◆ Your goal
A single number is the answer: how many lines of the entries contain the word "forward"?

Dataset items

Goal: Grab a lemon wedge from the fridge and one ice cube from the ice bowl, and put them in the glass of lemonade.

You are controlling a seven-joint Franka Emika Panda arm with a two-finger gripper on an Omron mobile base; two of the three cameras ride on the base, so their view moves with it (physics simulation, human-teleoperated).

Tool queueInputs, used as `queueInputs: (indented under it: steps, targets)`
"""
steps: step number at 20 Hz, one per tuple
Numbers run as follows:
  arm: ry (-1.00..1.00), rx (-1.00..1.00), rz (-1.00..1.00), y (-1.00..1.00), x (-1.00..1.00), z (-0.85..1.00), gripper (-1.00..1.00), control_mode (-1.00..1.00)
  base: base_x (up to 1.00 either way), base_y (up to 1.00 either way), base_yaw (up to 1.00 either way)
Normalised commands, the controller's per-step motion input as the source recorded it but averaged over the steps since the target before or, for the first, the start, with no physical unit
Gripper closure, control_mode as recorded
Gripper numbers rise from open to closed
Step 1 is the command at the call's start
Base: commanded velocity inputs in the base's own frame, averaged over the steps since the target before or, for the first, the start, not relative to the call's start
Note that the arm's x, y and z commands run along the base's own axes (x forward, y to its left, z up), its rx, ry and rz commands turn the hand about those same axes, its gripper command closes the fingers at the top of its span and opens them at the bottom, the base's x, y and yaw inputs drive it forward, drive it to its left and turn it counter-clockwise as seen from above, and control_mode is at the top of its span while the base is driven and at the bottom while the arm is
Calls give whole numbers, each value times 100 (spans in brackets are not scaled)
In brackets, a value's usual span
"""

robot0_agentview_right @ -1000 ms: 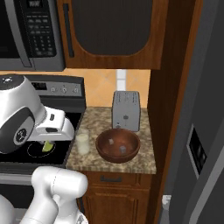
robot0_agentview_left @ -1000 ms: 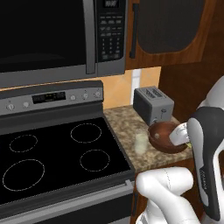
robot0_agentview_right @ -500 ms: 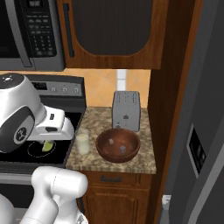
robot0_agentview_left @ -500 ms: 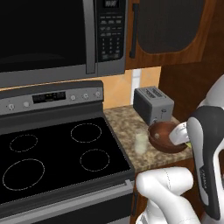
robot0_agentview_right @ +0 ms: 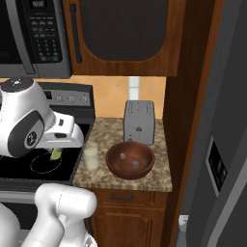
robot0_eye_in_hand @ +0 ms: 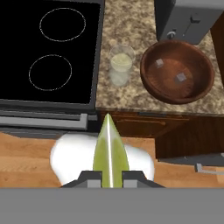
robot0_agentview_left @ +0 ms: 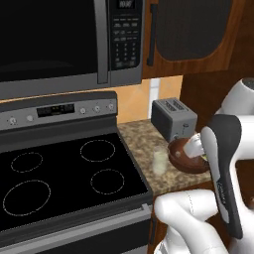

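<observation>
From the hand view I have the claw pinched on the lemon wedge, its two dark tips pressed against either side of the yellow-green slice, which stands up between them with its point toward twelve o'clock. In the right base view a bit of the same wedge peeks out under the white wrist, over the stovetop's near right corner.

Beyond the wedge's point, still toward twelve in the hand view, sits the glass of lemonade on the speckled granite counter, upright, with pale liquid inside. At about two o'clock from the claw is the ice bowl, just beside the glass but not touching it. Inside it I can see two pale ice cubes, one ice cube toward the bowl's upper left and the other cube nearer its middle, apart from each other.

Past the bowl, at roughly one o'clock, stands the grey toaster. At ten to eleven o'clock lies the black stovetop with its ringed burners. In the right base view the fridge fills the right edge, at three o'clock from the bowl, its black dispenser panel facing me.
</observation>
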Motion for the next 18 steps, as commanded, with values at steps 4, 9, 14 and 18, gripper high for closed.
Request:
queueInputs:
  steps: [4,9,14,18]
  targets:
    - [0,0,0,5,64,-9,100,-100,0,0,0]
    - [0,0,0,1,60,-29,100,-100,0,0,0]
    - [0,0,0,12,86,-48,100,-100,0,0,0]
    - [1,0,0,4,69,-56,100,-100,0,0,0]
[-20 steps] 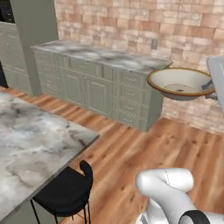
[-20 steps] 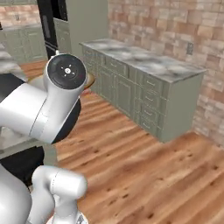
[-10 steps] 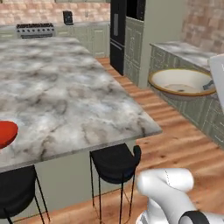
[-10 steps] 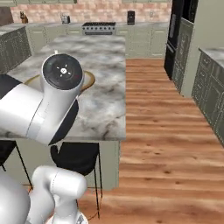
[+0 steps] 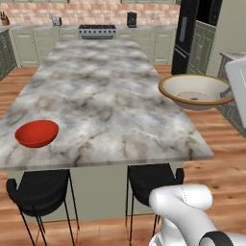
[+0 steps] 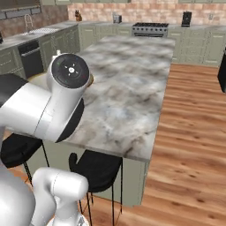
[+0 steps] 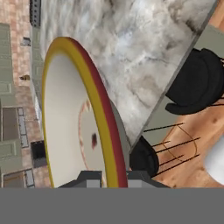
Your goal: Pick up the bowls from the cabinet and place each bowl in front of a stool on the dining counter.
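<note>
We're approx. halfway: glossy red shallow bowl (image 5: 37,133) sits on the grey-white veined marble counter (image 5: 101,91) above the left black padded stool (image 5: 39,191), while our gripper (image 7: 108,180) pinches the cream brown-rimmed bowl's (image 5: 195,92) rim, airborne off the counter's right edge, w/ the right stool (image 5: 153,178) unserved.

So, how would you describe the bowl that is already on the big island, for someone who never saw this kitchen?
Find the large island with the grey-white veined marble top in the middle of the kitchen. Near its front left corner, above the left black padded stool, sits a glossy red shallow bowl. The other bowl, cream with a brownish rim, is held in the air off the island's right side.
</note>
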Robot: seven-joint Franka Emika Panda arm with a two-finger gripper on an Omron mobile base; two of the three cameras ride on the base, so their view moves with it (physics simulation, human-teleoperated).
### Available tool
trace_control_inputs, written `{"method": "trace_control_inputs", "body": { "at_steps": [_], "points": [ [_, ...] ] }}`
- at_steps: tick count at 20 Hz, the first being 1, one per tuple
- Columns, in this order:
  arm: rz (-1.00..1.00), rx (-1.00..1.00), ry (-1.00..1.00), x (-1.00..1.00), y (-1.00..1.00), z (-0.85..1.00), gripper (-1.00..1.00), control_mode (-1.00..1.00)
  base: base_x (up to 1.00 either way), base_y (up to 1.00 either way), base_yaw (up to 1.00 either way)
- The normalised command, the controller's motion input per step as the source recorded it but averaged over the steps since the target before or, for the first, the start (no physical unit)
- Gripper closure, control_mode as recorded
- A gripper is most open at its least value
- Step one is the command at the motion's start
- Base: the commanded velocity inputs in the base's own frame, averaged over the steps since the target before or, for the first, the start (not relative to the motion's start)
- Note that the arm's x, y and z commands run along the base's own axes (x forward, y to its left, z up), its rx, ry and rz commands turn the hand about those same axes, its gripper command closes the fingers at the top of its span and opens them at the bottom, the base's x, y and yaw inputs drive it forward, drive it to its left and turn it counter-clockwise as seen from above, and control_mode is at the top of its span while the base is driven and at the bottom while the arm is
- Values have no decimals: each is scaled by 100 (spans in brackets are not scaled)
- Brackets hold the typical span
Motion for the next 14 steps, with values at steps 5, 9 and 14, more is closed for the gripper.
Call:
{"method": "trace_control_inputs", "body": {
  "at_steps": [5,9,14],
  "points": [
    [0,0,0,0,0,0,100,100,64,0,0],
    [0,0,0,0,0,0,100,100,54,0,0],
    [0,0,0,95,0,-55,100,-100,0,0,0]
  ]
}}
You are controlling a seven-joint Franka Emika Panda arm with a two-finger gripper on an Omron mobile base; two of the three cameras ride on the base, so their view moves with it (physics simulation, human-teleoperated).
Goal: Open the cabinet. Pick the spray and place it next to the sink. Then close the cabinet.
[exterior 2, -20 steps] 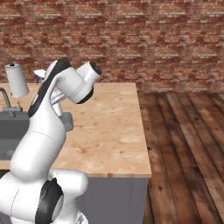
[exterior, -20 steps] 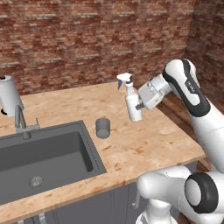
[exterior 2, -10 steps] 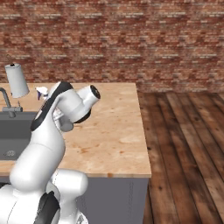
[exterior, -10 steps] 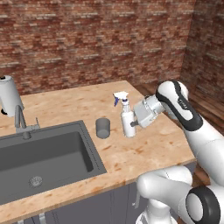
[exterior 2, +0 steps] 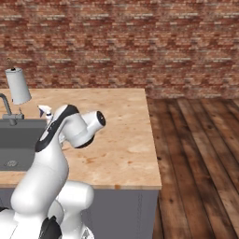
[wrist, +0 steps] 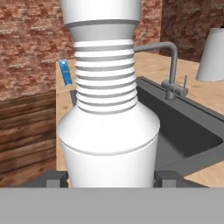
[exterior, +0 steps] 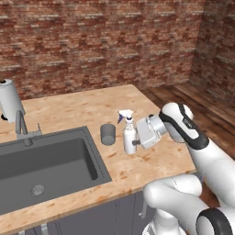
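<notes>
Spray: the spray bottle (exterior: 129,137) stands up straight, just to the right of the sink (exterior: 46,160). Its bottom looks like it is on the counter (exterior: 82,108) or very close to it. I cannot tell which.
Hand: the gripper (exterior: 136,142) holds the spray bottle from the right side. In the hand view the 2 fingers (wrist: 168,178) sit on both sides of the white bottle (wrist: 107,113). So the hand is closed around the bottle.
Cup: a small grey cup (exterior: 108,134) stands between the spray bottle and the sink, very near the bottle but not touching it.
Tap: the grey tap (exterior: 22,127) stands at the back edge of the sink.
Paper roll: a white paper roll (exterior: 10,101) stands behind the sink, on the left.
Step now: I think the robot is putting the bottle down next to the sink. After that, the cabinet has to be closed.
What could go wrong 1: if the hand lets go while the bottle is a bit above the counter, the bottle could drop and fall over. It is tall and thin.
What could go wrong 2: if the hand pulls back before the fingers are wide open, a finger could drag the bottle and tip it.
What could go wrong 3: if the bottle slides toward the sink, it could knock the cup, and the cup could roll into the sink.
</notes>
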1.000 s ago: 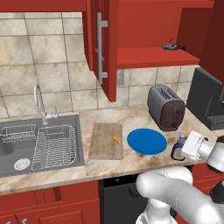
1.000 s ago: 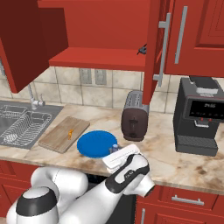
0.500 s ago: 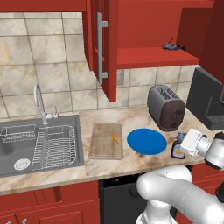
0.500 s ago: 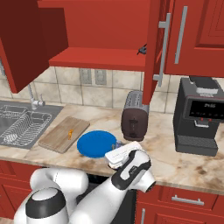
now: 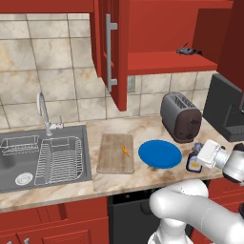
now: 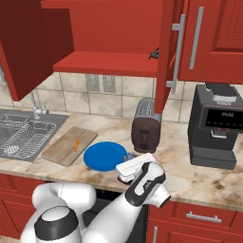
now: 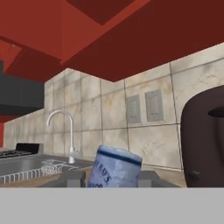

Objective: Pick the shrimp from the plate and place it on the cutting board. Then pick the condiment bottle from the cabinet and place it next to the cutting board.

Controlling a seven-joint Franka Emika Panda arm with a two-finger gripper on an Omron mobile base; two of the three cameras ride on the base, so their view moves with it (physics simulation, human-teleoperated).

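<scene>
Marble counter (image 5: 143,178): condiment bottle (image 5: 193,162) half hidden behind the pincer (image 5: 200,159).

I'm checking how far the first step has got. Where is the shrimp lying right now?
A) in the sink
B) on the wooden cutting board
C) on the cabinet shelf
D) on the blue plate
B: the small orange shrimp lies on the cutting board, while the blue plate beside it is bare.

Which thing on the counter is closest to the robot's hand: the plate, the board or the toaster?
The blue plate. It lies right beside the gripper; the toaster stands further back, and the wooden board lies beyond the plate.
</scene>
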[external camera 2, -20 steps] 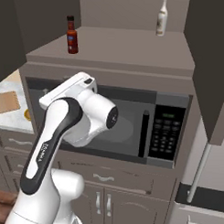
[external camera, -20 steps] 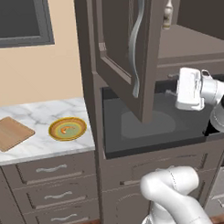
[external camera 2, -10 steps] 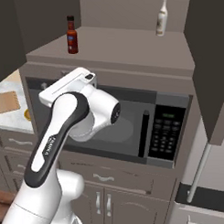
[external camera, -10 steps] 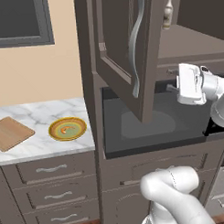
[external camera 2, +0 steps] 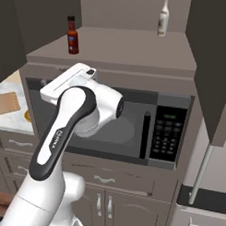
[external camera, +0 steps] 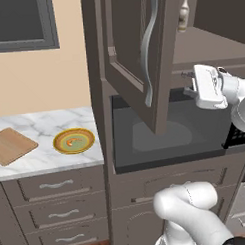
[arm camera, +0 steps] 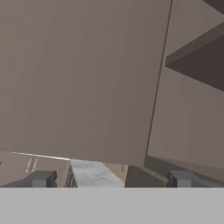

◆ Your solution
2